__Task description__.
Exactly as shown, give the full listing again.

__Dataset extract__.
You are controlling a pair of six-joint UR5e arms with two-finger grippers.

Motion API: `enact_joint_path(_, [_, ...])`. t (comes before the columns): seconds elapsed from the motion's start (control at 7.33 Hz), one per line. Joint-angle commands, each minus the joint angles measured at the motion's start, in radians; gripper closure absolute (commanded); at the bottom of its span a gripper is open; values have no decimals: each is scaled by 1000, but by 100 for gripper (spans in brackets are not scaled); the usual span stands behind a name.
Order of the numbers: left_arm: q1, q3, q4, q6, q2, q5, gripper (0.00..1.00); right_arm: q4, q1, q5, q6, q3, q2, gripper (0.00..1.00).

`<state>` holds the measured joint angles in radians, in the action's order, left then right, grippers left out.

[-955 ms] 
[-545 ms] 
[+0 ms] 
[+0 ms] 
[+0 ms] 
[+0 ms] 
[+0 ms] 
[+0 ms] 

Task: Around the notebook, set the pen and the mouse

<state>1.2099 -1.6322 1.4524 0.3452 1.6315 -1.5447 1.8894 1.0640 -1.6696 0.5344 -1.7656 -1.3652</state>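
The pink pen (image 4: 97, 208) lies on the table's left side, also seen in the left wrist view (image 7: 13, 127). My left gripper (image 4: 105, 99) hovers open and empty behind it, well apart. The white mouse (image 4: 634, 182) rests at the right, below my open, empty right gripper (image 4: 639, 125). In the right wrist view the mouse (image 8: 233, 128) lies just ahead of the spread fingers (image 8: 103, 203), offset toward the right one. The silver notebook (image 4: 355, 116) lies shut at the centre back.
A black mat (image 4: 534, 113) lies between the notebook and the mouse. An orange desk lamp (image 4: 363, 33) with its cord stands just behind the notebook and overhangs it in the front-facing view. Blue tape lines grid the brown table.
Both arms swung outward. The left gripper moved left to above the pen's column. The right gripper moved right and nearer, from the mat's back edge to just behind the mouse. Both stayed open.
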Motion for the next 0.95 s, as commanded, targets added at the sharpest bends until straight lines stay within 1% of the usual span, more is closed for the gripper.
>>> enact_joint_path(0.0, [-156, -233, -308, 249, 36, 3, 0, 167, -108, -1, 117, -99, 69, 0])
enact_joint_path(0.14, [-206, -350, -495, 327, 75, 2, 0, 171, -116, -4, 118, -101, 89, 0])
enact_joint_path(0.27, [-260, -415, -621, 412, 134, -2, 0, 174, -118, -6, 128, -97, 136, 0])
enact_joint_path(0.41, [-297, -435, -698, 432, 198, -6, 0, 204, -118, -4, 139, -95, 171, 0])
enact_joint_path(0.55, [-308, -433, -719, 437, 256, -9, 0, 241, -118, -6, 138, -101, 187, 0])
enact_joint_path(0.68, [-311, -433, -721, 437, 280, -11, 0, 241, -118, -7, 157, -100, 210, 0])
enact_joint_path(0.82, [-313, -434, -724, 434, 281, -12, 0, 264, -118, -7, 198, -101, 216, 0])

__Your solution__.
You are controlling a pair of six-joint UR5e arms with two-finger grippers.

Motion API: `enact_joint_path(_, [_, ...])`. t (comes before the columns): seconds elapsed from the motion's start (control at 7.33 Hz), one per line. Joint-angle commands, each minus the joint angles measured at the motion's start, in radians; gripper closure absolute (commanded); at the bottom of its span a gripper is open; values have no decimals: each is scaled by 1000, but by 100 for gripper (spans in brackets are not scaled); the usual span stands behind a name.
Order of the numbers: left_arm: q1, q3, q4, q6, q2, q5, gripper (0.00..1.00); right_arm: q4, q1, q5, q6, q3, q2, gripper (0.00..1.00).

`<state>` holds the measured joint angles in radians, in the action's order, left then right, grippers left out.

[-955 ms] 
[-545 ms] 
[+0 ms] 
[+0 ms] 
[+0 ms] 
[+0 ms] 
[+0 ms] 
[+0 ms] 

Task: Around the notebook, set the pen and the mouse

<state>1.2099 -1.6322 1.4524 0.3452 1.6315 -1.5447 1.8894 1.0640 -1.6696 0.5344 -1.7656 -1.3652</state>
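The pink pen (image 4: 97, 208) lies on the table's left side, also seen in the left wrist view (image 7: 13, 127). My left gripper (image 4: 105, 99) hovers open and empty behind it, well apart. The white mouse (image 4: 634, 182) rests at the right, below my open, empty right gripper (image 4: 639, 125). In the right wrist view the mouse (image 8: 233, 128) lies just ahead of the spread fingers (image 8: 103, 203), offset toward the right one. The silver notebook (image 4: 355, 116) lies shut at the centre back.
A black mat (image 4: 534, 113) lies between the notebook and the mouse. An orange desk lamp (image 4: 363, 33) with its cord stands just behind the notebook and overhangs it in the front-facing view. Blue tape lines grid the brown table.
Both arms swung outward. The left gripper moved left to above the pen's column. The right gripper moved right and nearer, from the mat's back edge to just behind the mouse. Both stayed open.
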Motion for the next 0.95 s, as commanded, targets added at the sharpest bends until straight lines stay within 1% of the usual span, more is closed for the gripper.
>>> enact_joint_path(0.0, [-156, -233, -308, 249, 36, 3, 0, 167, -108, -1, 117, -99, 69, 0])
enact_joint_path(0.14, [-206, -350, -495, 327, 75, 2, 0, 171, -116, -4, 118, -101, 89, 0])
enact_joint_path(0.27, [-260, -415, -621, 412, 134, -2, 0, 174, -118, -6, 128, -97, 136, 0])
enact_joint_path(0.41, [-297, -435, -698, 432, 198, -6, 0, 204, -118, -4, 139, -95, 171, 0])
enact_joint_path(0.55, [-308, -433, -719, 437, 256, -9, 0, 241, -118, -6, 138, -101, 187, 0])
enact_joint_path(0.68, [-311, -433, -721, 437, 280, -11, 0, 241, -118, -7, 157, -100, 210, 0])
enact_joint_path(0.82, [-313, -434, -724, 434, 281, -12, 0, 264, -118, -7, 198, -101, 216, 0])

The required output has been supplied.